In the evening, Ernie took Shantz for a walk and managed this photo of a pair of Pacific Loon. All in all, we had seen that day, besides those already mentioned, Am. Widgeon, Scaups, Mallard, Northern Pintails, Willow Ptarmigan, Surf Scoter, White Wing Scoter, Red Neck Phalarope and Northern Shoveler. In Inuvik itself, Robins, Am. Widgeon, Common Redpoll, Junco and Raven.

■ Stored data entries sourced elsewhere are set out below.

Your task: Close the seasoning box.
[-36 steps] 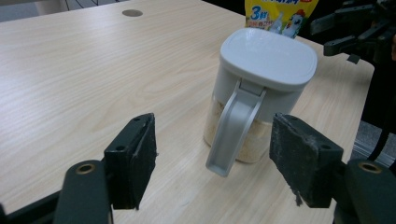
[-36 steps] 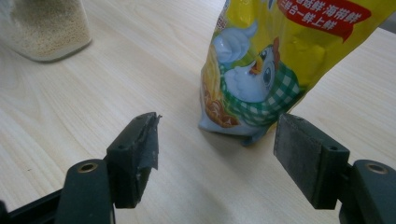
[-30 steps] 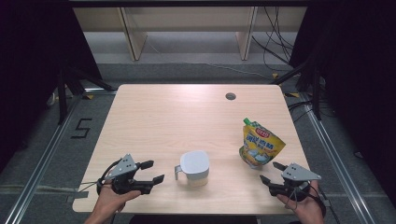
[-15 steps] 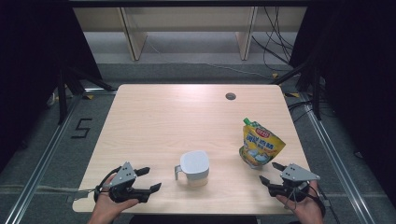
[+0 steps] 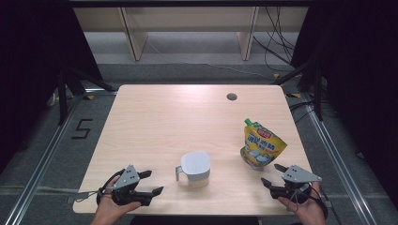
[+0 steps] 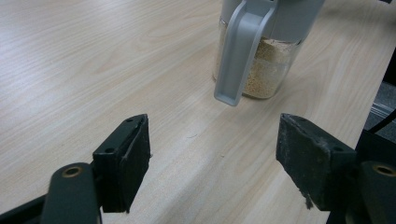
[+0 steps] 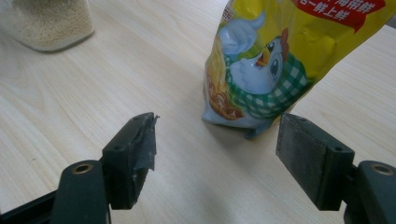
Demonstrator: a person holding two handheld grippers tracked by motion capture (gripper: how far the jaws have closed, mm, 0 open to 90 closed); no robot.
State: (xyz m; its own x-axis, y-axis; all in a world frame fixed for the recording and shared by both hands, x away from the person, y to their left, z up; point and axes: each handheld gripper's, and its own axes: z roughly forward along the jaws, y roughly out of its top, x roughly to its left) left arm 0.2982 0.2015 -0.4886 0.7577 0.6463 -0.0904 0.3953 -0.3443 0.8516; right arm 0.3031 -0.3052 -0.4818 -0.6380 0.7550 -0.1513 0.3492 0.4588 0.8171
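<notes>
Standing near the front edge of a pale wood-grain table (image 5: 155,117) is a clear jar (image 5: 195,168) with a grey lid and a flat grey handle; the left gripper view shows it about half full of fine beige granules, the handle (image 6: 238,51) hanging down the near side, open at its lower end. The jar's top is cut off by that frame.

To the jar's right, well apart from it, a glossy yellow spouted pouch (image 5: 261,146) stands tilted, green cap at its upper left. The right gripper view shows its printed cartoon chicken in a green-checked shirt (image 7: 261,70) and red lettering too cropped to read; the film is creased.

Left gripper (image 5: 150,183): held by a hand at the front left corner, black jaws spread wide, nothing between them, matte pads scuffed at the edges. It points toward the jar, not touching it.

Right gripper (image 5: 273,174): held at the front right, jaws likewise spread and empty, just short of the pouch's base.

A round cable hole (image 5: 231,97) sits in the table's far right area. The surroundings are dark and hard to make out.
</notes>
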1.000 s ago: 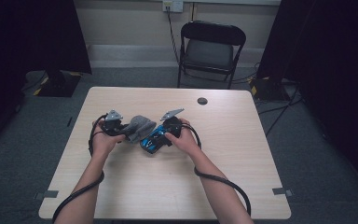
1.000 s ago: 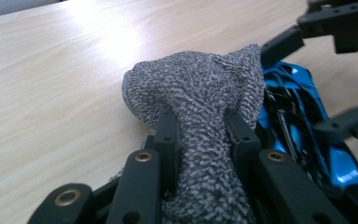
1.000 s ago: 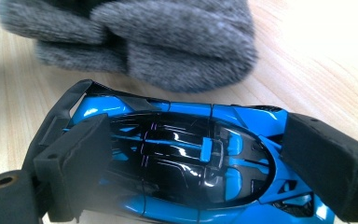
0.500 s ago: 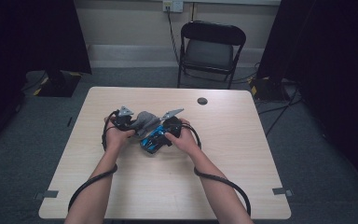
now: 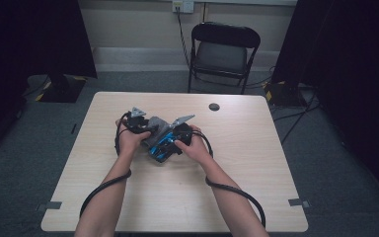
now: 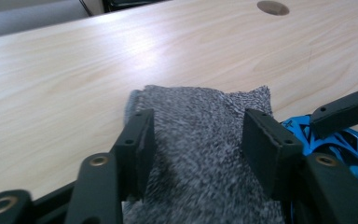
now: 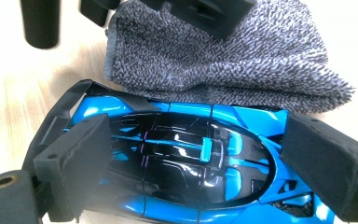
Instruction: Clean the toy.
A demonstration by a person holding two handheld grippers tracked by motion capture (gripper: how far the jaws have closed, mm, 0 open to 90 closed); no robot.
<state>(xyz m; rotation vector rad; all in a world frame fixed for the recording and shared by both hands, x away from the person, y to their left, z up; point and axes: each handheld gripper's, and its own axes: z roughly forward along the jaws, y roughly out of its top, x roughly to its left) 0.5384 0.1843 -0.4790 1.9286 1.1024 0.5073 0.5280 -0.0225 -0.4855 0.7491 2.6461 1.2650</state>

Now I have to share the 'uncomfortable' encountered on this trip as well as the good. We had wondered why the campgrounds close to town advertised '24 hr. security' - that isn't something that you normally see with any campground as they are usually pretty safe places. A few completely trashed cars on the way in had given us a bit of a clue. When we reached this campground, right across the road from it, very professionally done, was a sign that read 'Oh Canada, your homes on Native Land' - and that pretty much summed it up. It appears not everyone is as welcoming as the staff at the Visitor Centre and in the stores. I had read on a blog that I had been following previous to our taking this trip - that unless you have a local license plate - don't even think about leaving your RV or vehicle unattended for any length of time. They had been referring to the Yukon and not the N.W.T. but my guess is that there is a small element, and not just in these two areas, that don't welcome 'outsiders'.
So this day came to a close. By 9 pm the sun was shining, it was 9c and there were kids on bikes and dirt bikes tearing around all over the place. Make hay while the sun shines I guess!

Campground fee: $28.00 (with power) Total distance traveled to date: 4, 064 km.